(Dataset items)
== Segment start ==

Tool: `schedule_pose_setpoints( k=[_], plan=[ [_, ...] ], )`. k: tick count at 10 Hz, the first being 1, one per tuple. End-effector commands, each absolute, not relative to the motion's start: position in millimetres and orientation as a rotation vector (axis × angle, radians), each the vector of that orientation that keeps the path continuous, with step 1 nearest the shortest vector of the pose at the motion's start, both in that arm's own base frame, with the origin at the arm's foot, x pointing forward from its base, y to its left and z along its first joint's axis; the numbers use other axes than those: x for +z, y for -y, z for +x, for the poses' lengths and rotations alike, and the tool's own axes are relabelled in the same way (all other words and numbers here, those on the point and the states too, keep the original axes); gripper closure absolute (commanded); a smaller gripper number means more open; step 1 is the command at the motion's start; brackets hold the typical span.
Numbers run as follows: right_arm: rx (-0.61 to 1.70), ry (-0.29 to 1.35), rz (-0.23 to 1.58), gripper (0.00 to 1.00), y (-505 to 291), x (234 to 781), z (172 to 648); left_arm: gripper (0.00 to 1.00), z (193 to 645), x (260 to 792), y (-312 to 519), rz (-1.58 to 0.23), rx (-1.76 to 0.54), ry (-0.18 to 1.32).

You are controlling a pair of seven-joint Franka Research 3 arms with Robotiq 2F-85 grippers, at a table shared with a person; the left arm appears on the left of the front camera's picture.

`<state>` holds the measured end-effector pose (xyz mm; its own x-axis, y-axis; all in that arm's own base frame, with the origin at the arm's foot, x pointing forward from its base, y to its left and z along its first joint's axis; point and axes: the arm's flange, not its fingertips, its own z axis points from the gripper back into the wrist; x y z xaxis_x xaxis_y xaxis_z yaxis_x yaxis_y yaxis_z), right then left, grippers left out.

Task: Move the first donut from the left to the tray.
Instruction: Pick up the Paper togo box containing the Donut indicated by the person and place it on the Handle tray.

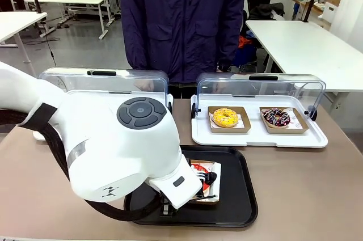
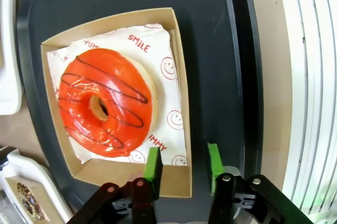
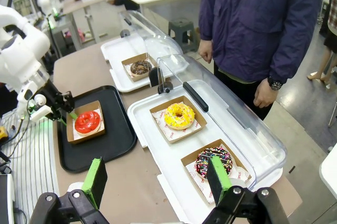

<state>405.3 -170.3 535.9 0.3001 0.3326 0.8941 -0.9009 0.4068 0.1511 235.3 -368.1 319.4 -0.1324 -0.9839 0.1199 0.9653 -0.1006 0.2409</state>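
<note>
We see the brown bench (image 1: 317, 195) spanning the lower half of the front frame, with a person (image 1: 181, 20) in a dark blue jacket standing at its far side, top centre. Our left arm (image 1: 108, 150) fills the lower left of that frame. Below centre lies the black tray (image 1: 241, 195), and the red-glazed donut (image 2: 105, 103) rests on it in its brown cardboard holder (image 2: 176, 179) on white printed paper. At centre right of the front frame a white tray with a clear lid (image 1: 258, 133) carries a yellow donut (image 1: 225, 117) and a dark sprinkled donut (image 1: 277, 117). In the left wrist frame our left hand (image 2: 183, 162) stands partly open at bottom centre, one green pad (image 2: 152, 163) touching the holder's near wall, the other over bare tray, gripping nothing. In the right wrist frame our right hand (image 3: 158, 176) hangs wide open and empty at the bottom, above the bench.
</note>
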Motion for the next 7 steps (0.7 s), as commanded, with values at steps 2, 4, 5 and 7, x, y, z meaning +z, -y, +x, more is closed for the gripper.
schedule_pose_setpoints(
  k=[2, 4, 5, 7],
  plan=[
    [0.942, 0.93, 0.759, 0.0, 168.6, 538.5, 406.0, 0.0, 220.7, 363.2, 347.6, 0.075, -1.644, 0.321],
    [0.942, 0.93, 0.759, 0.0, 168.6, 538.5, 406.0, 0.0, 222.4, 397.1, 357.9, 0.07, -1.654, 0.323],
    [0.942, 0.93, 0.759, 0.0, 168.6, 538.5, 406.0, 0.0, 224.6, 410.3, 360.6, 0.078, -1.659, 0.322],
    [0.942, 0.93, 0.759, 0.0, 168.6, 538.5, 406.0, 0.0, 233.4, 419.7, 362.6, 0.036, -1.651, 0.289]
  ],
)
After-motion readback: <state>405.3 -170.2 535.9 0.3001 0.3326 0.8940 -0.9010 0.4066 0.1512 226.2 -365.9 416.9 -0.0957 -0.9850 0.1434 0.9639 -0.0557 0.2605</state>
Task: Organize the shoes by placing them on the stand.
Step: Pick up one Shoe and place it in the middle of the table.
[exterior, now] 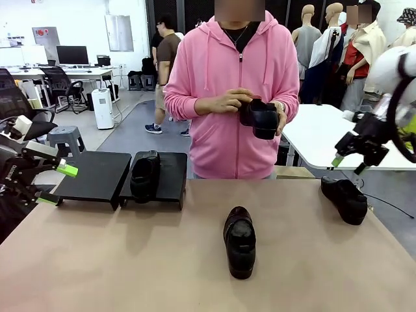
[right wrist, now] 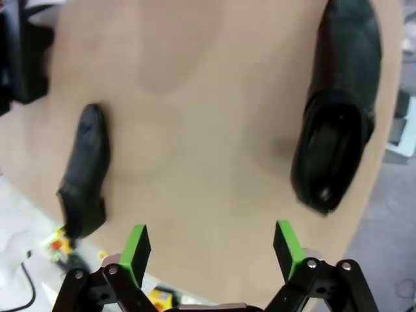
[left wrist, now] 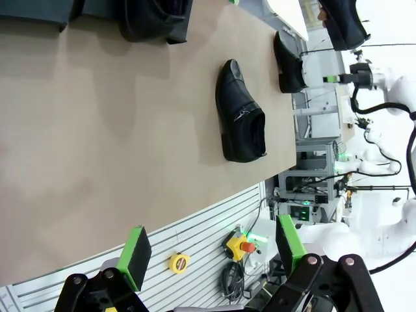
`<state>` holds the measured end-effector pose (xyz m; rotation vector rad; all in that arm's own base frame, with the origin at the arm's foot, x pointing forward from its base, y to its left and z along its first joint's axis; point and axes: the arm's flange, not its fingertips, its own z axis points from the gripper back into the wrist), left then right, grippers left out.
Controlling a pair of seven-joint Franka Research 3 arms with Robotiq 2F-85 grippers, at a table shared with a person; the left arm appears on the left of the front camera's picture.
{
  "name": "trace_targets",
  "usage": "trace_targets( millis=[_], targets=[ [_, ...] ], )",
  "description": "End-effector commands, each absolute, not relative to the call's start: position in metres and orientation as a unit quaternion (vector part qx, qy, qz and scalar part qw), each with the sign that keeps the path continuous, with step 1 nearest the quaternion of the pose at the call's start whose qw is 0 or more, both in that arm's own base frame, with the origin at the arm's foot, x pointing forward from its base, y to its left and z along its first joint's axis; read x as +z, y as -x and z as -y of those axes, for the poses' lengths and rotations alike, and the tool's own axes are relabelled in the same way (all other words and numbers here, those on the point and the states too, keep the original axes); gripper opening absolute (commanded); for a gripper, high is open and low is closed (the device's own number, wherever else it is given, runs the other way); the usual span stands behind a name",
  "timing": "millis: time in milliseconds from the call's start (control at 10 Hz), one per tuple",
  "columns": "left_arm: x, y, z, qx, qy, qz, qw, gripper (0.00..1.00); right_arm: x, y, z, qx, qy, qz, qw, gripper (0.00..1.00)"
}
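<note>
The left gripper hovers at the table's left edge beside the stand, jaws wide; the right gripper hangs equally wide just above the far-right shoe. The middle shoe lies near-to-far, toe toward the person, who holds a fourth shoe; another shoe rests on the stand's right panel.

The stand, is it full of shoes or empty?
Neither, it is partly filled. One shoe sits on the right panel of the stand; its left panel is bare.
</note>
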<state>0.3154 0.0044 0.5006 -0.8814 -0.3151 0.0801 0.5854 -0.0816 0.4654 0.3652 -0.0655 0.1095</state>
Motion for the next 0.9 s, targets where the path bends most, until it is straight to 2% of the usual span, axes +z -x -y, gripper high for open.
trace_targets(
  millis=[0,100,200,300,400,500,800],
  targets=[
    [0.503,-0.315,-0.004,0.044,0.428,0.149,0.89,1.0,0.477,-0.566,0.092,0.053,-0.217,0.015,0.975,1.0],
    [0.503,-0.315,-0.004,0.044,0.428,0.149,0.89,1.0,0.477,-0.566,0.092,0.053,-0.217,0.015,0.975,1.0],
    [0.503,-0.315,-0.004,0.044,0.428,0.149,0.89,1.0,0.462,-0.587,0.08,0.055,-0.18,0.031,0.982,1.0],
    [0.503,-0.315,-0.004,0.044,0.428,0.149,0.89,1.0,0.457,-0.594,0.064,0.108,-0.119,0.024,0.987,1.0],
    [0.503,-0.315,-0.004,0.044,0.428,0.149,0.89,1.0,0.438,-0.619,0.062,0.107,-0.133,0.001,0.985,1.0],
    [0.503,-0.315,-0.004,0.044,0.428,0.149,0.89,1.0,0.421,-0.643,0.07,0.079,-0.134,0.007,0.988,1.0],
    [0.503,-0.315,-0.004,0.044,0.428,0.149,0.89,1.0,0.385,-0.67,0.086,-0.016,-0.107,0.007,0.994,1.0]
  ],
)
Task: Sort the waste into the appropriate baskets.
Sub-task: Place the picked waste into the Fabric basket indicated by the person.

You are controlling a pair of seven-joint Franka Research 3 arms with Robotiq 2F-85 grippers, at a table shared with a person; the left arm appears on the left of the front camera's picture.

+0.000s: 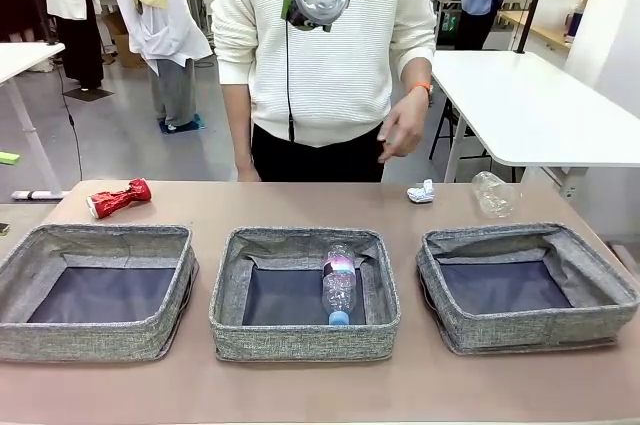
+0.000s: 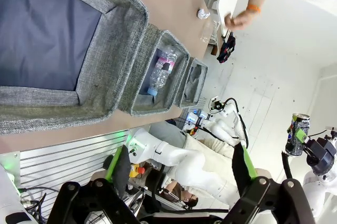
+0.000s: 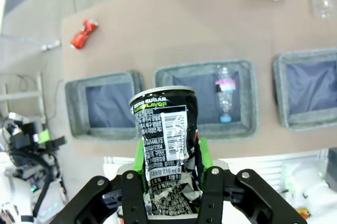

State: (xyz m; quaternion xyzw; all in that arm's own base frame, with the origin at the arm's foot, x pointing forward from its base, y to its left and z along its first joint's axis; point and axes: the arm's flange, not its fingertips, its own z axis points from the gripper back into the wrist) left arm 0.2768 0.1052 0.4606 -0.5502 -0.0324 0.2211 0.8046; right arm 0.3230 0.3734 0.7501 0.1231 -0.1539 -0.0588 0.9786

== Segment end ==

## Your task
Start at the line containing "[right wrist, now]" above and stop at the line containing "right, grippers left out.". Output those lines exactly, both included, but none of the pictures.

## Task answer
[right wrist, now] 
[left wrist, now] 
`<state>` holds the measured end-effector pose (xyz m; rotation vector rad; all in that arm's own base frame, with the origin at the arm's foot, x pointing forward from its base, y to its left and z along its first joint's axis; point and axes: the arm's flange, not its fingertips, its own z axis points from the gripper back into the wrist), left then right, grippers left out.

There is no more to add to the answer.